Digital Public Defence: Sigrid Aune de Rodez Benavent
MD Sigrid Aune de Rodez Benavent at Institute of Clinical Medicine will be defending the thesis “An ophthalmic acumen - On symptoms and signs in early Multiple Sclerosis” for the degree of PhD (Philosophiae Doctor).
The public defence will be held as a video conference over Zoom.
The defence will follow regular procedure as far as possible, hence it will be open to the public and the audience can ask ex auditorio questions when invited to do so.
Digital Trial Lecture – time and place
- First opponent: Associate Professor Fiona Costello, Cumming School of Medicine, University of Calgary, Canada
- Second opponent: Senior Consultant Jana Midelfart Hoff, Haukeland Universitetssykehus
- Third member and chair of the evaluation committee: Professor Torgeir Bruun Wyller, University of Oslo
Chair of the Defence
Professor Mona Kristiansen Beyer, Faculty of Medicine, University of Oslo
Professor Elisabeth Gulowsen Celius, Faculty of Medicine, University of Oslo
Multiple sclerosis (MS) cause inflammation and function loss at an early disease stage. Detection and prevention of neuronal loss may prevent end-stage atrophy. Cognitive and autonomic changes are associated with neurodegeneration in MS, and are as well as fatigue part of the initial symptoms in MS.

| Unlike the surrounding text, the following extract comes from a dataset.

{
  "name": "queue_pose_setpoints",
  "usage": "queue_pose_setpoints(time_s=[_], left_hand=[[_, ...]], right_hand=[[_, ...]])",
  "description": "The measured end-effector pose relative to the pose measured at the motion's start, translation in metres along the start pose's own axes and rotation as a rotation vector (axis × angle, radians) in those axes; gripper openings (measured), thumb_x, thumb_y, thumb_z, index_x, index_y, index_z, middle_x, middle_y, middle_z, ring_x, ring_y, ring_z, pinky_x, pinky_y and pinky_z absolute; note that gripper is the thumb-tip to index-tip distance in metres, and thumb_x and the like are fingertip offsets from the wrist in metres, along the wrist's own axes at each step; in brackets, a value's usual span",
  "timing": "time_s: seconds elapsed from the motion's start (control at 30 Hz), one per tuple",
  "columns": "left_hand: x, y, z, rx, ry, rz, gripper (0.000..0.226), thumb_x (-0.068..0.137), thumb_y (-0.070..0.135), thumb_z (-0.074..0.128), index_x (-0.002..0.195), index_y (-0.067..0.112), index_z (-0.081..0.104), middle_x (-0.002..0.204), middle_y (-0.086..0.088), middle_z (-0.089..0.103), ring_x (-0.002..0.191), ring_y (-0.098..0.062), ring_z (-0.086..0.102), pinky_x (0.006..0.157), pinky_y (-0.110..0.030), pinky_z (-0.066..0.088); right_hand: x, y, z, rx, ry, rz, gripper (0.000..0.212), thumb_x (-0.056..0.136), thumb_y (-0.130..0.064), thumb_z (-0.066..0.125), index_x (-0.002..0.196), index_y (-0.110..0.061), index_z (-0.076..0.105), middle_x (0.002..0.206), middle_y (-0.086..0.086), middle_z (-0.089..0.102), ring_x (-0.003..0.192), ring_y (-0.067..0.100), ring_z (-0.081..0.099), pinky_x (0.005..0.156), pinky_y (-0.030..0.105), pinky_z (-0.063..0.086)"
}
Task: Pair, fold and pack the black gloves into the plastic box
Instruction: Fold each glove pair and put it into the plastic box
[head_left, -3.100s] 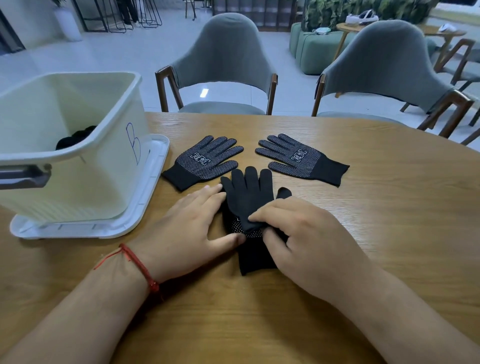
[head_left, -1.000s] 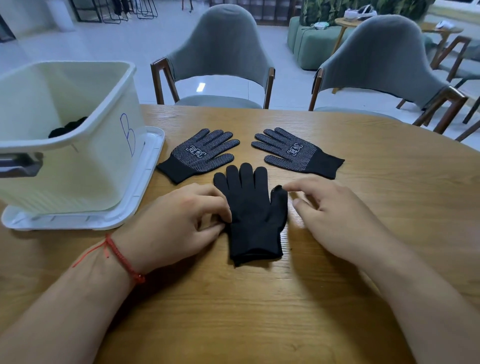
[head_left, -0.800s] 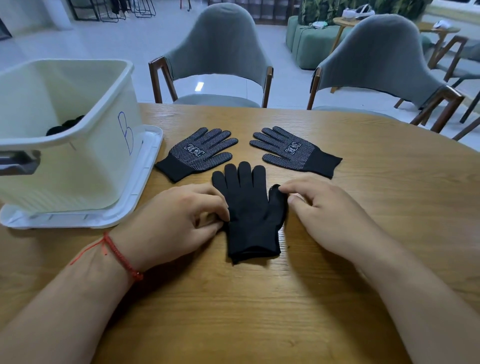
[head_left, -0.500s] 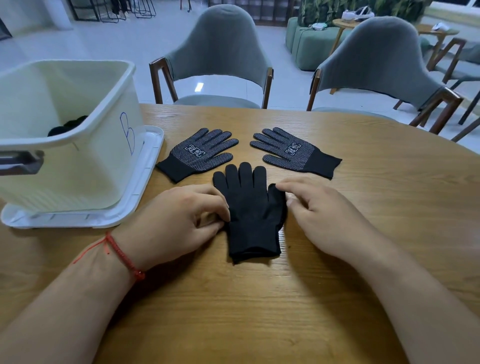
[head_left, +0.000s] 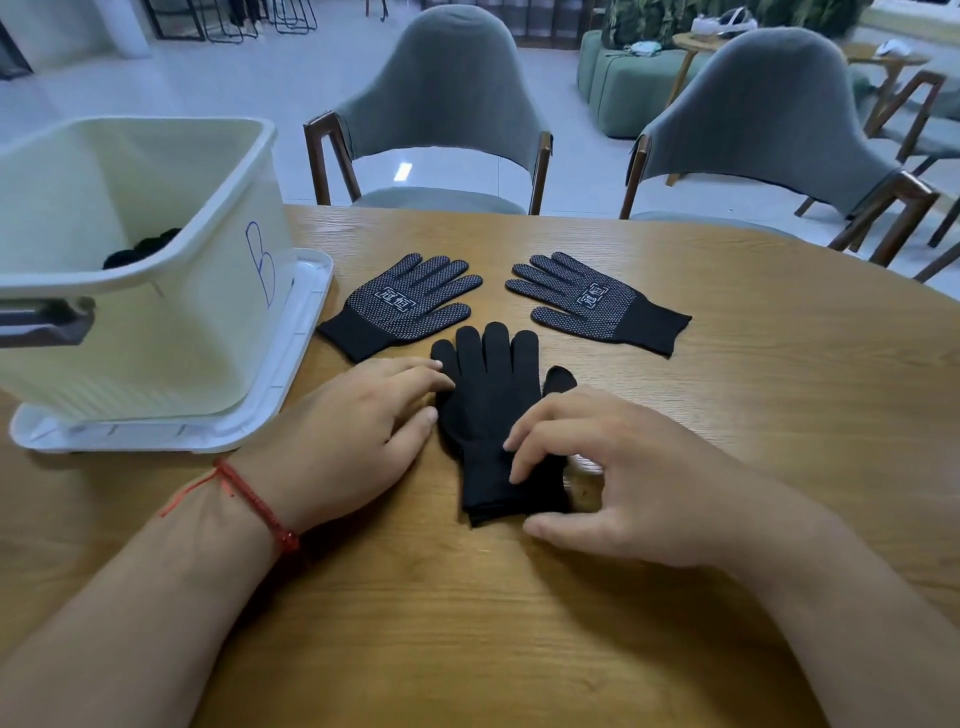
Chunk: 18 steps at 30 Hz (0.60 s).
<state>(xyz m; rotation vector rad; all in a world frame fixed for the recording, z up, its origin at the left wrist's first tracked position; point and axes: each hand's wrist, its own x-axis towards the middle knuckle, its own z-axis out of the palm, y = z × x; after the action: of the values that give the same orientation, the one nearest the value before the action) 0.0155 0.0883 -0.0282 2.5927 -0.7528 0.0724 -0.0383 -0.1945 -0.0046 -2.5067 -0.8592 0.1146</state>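
Stacked pair (head_left: 493, 405) lies flat mid-tabletop (head_left: 753, 441), fingers pointing far, cuff near. State: left hand (head_left: 353, 436) open, fingertips against the pair's left edge; right hand (head_left: 623, 483) open, loosely curved over the cuff, no confirmed grip. To fold: pin left edge, take both cuff layers together, bring over to fingertips, keep edges aligned. Then into box (head_left: 208, 322), left. Two dotted gloves (head_left: 410, 306) lie beyond, unpaired.
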Motion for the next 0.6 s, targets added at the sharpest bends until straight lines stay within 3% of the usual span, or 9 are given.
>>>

This Thesis explores the symptom complex of cognitive impairment, fatigue and autonomic dysfunction in a well-defined cohort (n=49) of newly diagnosed MS patients. We performed neuro-ophthalmic and neuropsychologic structure and function studies of the eye, in order to identify markers of neurodegeneration.
Eye-tracking revealed longer saccadic initiation time (SI time) in MS patients than in healthy controls. There was no cognitive impairment on group level. Pupillometry in a subgroup of participants with low cognitive score (LCS) revealed a smaller pupillary response in MS patients than controls during arithmetic tasks of increasing difficulty. Fatigued patients had signs of changed pupillary curve profile. Optical coherence tomography (OCT) showed asymptomatic neuro retinal thinning. In the same MS cohort there was a 10% occurrence of postural orthostatic tachycardia syndrome (POTS). MS patients reported a high symptom burden linked to autonomic nervous system (ANS) function without signs of changes in the pupillary light reflex (PLR) or any findings of bedside orthostatism.
Our results underline the importance of saccadic evaluation, if the test paradigm require the use of rapid eye movements, antecedent to cognitive test conclusion. The eyes pupil’s dilations reveal changes in LCS MS patients and a probable link between cognition and fatigue. MS patients present preclinical neuro retinal loss and a high level of ANS symptoms linked to POTS without PLR changes. The heavy symptom burden and neurodegenerative signs in early MS may be due to neuro inflammatory stress and changes in central neuropeptides as these interdisciplinary eye studies points to.